2.  Pineapple Rice – When ready to serve, coat 3-quart saucepan with cooking spray.  Place over medium heat.  Add shallot and 1 tablespoon water; cook until softened, about 4 minutes.  Add remaining 1-1/2 cups water and salt.  Bring to a boil.  Add rice; lower heat.  Cover, simmer 15 minutes.

3.  Meanwhile, heat oven broiler or prepare outdoor grill with hot coals, or heat gas grill to hot.

4.  Remove steak from bag; drain marinade into small saucepan.

5.  Broil or grill steak 4 inches from heat 5 minutes on each side for medium-rare or longer for desired doneness.  Let steak stand 5 minutes, keep warm by covering with foil.  NOTE:  As we don’t have a great broiler, we simply heated a pan over medium-high heat and seared the flank steak for 6 minutes per side for medium-rare.

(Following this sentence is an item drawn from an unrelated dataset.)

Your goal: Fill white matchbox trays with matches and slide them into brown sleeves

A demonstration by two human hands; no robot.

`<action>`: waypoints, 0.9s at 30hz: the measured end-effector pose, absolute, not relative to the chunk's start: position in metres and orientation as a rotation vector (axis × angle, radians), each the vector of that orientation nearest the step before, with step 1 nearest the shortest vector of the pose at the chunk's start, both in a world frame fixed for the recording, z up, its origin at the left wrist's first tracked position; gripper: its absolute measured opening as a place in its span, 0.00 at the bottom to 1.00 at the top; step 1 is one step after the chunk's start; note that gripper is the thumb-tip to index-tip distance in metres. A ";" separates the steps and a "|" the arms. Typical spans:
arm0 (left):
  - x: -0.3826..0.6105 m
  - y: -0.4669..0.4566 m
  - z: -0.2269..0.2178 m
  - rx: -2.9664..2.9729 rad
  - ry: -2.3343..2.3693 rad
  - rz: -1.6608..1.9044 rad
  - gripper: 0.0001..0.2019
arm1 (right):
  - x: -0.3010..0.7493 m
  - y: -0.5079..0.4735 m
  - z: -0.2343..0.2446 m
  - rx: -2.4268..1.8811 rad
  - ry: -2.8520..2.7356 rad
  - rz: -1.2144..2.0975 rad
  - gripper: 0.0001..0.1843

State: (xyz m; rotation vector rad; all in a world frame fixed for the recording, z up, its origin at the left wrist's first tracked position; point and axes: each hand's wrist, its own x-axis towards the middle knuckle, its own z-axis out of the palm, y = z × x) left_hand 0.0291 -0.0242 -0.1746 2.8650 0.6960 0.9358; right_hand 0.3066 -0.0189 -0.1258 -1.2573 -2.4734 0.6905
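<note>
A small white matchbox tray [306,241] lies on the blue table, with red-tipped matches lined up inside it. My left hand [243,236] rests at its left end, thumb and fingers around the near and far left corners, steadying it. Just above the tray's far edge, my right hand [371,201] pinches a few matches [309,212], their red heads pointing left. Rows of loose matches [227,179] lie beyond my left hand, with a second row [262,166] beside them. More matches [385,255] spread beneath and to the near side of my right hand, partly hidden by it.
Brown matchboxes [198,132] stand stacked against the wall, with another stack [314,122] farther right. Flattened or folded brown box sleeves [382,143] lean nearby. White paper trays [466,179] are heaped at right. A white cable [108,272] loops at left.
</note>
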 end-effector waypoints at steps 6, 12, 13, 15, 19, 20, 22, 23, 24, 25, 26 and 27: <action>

6.  Meanwhile, bring marinade to a boil; boil 3 minutes.

7.  When rice has finished cooking, stir in edamame and pineapple.  Heat through.  Just before serving, stir in pecans and cayenne.

8.  Thinly slice steak across grain.  Serve with marinade and rice.


Samuel Adams Boston Lager


Mmm, my favorite beer of all!  I love the rich, balanced flavor of Samuel Adams Boston Lager, and Cath knew that when she did her Christmas shopping.  Jim Koch, founder of Boston Brewing Company set out to design a glass to maximize the enjoyment of his beer, and a set of four of these glasses was Cath’s gift to me this year.  I have to be honest, it really does seem to make a difference in the flavor of the beer.

I won’t be earning any commissions from this post, but here are the features of these glasses as noted by the Boston Brewing Company:

  • The bead inside the rim creates turbulence to release flavor and aroma as beer enters the mouth.
  • Narrowing the glass at the top retains the hop aroma and sustains the head.
  • The rounded shape collects aromas.
  • The laser etching on bottom creates bubbles for constant aroma release.
  • The outward lip delivers beer to the front of the tongue where the sweetness (malt) is tasted.
  • Thinner walls and rounded shape maintain proper beer temperature longer.

To quote Jim Koch, Brewer and founder of Samuel Adams:

“It’s been a personal passion of mine to develop a beer glass that elevates the craft beer drinking experience.  We wanted to create a glass that offers beer lovers a full sensory drinking experience by fully showcasing Samuel Adams Boston Lager’s complex balance of malt and hop flavors.  This glass achieves that mission.”

As I said earlier, I’m a fan.  And now I’m a believer.  If you’re interested in a great tasting experience, give them a try!